I've been working in this area for many years and I can't think of a time where I have been so worried about what could potentially lie ahead. I so hope I'm wrong and that our teens have a great time, look after themselves and each other and that they come out the other end unscathed. But realistically, unless we're incredibly lucky, the only way that is going to happen is if parents put a bit of effort into this as well ... I'm not asking much, just two simple things - be aware of what's coming and provide 'age-appropriate' monitoring

Now this is not about 'helicopter parenting' – no-one's suggesting that you need to hover over your child and watch them every minute of every day. They need to be allowed to face life's hurdles and make mistakes, whether it be when they're playing in the back garden, walking with their friends to the local shopping centre or going to a party or gathering on a Saturday night. Those errors of judgment, silly decisions and bad choices that they're likely to make are how they learn to become fully-functioning adults. 

But after a period of isolation and restrictions (that many teens have recently experienced), an uncertain and pretty gloomy world around them and the upcoming summer and holiday season, teen parties offer a very welcome 'light at the end of the tunnel' for many. They can also provide a 'perfect storm' where things can go terribly wrong, very quickly.

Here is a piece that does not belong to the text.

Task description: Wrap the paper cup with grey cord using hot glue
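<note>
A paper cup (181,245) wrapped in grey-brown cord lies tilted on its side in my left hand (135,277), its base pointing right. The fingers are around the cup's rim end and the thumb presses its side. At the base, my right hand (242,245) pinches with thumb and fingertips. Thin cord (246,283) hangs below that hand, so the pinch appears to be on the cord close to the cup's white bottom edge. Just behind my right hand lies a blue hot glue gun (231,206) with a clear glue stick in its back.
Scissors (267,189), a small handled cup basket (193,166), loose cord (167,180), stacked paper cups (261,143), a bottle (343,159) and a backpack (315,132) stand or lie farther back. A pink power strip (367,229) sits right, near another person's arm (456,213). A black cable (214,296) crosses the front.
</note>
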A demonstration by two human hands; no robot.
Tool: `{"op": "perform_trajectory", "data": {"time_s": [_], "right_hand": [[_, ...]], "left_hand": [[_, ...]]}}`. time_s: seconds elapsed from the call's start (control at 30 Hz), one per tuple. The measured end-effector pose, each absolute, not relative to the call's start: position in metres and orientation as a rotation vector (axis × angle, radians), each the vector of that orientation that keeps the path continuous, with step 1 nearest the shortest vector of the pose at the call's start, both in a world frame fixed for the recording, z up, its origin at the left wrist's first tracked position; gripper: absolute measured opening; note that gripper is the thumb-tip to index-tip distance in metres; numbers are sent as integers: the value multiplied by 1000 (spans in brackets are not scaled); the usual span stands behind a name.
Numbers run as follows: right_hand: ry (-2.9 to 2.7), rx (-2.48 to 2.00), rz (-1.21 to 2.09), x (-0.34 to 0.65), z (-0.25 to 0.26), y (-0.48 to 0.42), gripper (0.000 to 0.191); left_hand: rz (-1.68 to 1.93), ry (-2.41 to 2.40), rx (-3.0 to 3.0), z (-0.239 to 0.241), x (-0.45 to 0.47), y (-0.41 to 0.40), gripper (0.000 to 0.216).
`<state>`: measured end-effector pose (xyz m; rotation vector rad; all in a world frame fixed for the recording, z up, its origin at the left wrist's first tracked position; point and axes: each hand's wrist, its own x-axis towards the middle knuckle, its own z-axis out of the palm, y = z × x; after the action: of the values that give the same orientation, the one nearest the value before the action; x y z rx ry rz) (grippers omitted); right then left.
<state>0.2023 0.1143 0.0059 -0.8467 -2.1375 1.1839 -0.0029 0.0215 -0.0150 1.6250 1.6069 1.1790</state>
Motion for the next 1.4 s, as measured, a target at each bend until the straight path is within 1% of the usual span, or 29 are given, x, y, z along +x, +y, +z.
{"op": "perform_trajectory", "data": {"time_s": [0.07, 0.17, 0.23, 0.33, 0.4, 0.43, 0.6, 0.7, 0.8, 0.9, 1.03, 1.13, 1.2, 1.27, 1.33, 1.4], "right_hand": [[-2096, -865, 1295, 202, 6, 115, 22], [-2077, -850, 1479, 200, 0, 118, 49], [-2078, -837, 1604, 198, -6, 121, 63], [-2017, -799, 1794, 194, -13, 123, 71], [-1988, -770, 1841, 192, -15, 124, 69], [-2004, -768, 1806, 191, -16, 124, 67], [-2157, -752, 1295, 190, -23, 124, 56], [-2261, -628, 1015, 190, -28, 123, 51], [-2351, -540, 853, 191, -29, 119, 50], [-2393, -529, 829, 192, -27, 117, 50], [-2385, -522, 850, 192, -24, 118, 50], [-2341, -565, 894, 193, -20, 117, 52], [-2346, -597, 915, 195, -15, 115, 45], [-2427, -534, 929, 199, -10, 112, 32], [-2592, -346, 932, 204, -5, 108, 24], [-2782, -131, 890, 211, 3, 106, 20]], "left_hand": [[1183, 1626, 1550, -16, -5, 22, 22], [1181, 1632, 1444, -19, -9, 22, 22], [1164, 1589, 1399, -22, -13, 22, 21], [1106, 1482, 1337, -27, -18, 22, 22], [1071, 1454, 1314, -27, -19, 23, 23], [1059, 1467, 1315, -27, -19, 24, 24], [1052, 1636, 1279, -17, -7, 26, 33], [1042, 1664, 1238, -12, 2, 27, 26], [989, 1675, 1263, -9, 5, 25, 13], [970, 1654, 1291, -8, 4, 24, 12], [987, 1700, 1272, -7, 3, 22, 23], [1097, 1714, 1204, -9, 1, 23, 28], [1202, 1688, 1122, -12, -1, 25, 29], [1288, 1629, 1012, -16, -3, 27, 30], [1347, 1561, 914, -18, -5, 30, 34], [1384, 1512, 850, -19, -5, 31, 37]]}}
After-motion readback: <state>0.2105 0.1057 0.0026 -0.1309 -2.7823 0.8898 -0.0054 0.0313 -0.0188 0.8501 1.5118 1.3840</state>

Teens are surrounded by their peers, often at an event which host parents can find difficult to monitor, no matter what precautions they put into place and, as a result, a range of high-risk behaviours (e.g., alcohol and other drug use, sexual activity, driving and violence) are far more likely to occur.

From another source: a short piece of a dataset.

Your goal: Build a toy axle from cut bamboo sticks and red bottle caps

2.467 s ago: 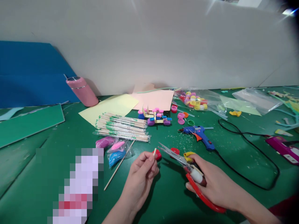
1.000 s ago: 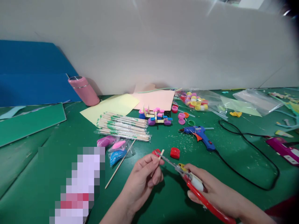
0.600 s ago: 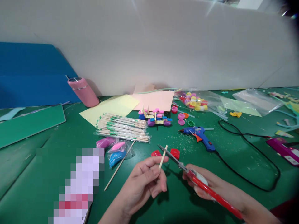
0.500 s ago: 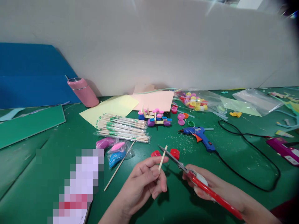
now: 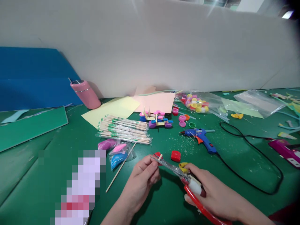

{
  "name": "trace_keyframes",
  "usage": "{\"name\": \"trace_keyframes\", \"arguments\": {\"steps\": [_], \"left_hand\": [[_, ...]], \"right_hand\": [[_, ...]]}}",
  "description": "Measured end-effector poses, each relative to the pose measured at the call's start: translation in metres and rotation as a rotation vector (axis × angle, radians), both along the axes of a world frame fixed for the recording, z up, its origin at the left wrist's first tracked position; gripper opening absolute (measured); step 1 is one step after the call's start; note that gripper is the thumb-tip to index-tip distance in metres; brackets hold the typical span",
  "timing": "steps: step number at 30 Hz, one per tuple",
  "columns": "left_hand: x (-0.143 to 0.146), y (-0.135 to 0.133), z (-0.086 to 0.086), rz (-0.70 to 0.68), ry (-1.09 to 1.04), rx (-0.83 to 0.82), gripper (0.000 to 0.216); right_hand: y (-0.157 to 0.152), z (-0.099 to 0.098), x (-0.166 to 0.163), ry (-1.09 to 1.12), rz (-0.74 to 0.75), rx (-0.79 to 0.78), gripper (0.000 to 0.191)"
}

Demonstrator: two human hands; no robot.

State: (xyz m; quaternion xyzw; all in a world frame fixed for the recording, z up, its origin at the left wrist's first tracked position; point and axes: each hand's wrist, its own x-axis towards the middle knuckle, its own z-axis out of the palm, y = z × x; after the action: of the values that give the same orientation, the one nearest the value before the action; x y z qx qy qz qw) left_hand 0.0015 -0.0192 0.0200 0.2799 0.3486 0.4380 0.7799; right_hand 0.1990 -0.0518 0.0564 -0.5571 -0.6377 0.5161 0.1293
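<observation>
My left hand [image 5: 142, 176] pinches a short wooden stick [image 5: 160, 157] between thumb and fingers, its tip poking up near a red bottle cap [image 5: 157, 155]. My right hand [image 5: 211, 190] grips red-handled scissors [image 5: 187, 181]. Their blades [image 5: 165, 164] reach left and meet the stick just above my left fingertips. A second red cap [image 5: 175, 155] lies just beyond the blades on the green mat.
A blue glue gun [image 5: 200, 139] with a black cord [image 5: 253, 156] lies to the right. Behind are a bundle of wrapped sticks [image 5: 124, 129], a small cap-wheeled model [image 5: 156, 118], a bag of coloured caps [image 5: 197, 103], paper sheets [image 5: 117, 107] and a pink tumbler [image 5: 85, 93].
The stick stood longer and apart from the scissors half a second ago. Now the blades are against it and only a short tip shows above my left fingers.
</observation>
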Motion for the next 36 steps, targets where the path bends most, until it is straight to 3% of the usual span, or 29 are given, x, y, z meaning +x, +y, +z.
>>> {"name": "trace_keyframes", "arguments": {"steps": [6, 13, 18, 25, 29, 36], "left_hand": [[0.001, -0.001, 0.000, -0.002, 0.005, 0.023, 0.016], [0.005, -0.007, -0.005, -0.016, 0.008, 0.084, 0.017], [0.005, -0.008, -0.008, -0.032, 0.016, 0.126, 0.017], [0.001, -0.008, -0.008, -0.065, 0.070, 0.200, 0.020], [0.001, -0.009, -0.006, -0.057, 0.164, 0.225, 0.021], [0.003, -0.011, -0.008, 0.107, 0.379, 0.333, 0.017]], "right_hand": [[-0.004, -0.009, 0.003, -0.165, 0.034, 0.116, 0.030], [-0.004, -0.009, 0.003, -0.188, 0.052, 0.064, 0.032], [-0.004, -0.006, -0.002, -0.167, 0.054, -0.020, 0.050], [-0.008, -0.001, -0.014, -0.169, 0.038, 0.032, 0.019], [-0.008, -0.002, -0.016, -0.178, 0.007, 0.038, 0.023], [-0.004, -0.010, -0.013, -0.190, 0.028, 0.105, 0.017]]}}
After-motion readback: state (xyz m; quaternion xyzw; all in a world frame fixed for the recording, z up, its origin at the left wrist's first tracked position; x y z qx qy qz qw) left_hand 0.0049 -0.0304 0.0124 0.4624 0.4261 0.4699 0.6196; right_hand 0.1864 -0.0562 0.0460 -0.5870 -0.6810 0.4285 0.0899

Parties and gatherings are risky events at the best of times, it's vital that parents be aware that the risks are likely to be greater in the coming months. To help minimise these risks, do your best to monitor your teen. This is not about stopping them going and partying with their friends - they need to do that. Just ensure that you have some idea of what they're actually doing. Only you can make decisions in this area, but here are some things to consider:

  • know where they are going and who they are going to be with
  • take them to where they're supposedly going and pick them up
  • agree on a curfew
  • meet, or at the very least, talk to host parents of events your child is attending
  • ask questions about alcohol and adult supervision to parents hosting parties your child is invited to
  • ensure you do your homework around sleepovers. Do you know the parents? Will they be home? Is it a 'mixed sleepover'? Will there be supervision?
  • have the name and contact number of at least one of their friends that they will be with when they go out
  • monitor how much money they earn (or are given) and what they spend it on
Whatever you do, it needs to be age-appropriate and change over time to match their stage of development, but that doesn't mean they hit 15 or 16 and you throw your hands in the air and say "now it's up to you!" Appropriate levels of monitoring still need to be applied no matter what their age (if they're 29 years old and still living with you, it's not a bad idea to still ask where they're going and what time they think they'll be home - if nothing else, it shows them that you still care!) Most importantly, reward good behaviour, i.e., if they're following the rules, loosen the reins a little.

The adolescent years are a difficult time for both young people and their parents, and it's never been as tough as it has been over the past 18 months. Yes, we all want our kids to have some fun in the upcoming holidays, as I've already said, they deserve it and you most probably need a bit of a break as well!. But most importantly, if they do go out with their friends on a Saturday night the only thing you really want is for them to be safe and make it home in one piece. Being aware of the increased risk and, in response, doing just a little bit of homework around monitoring is going to be well worth the effort.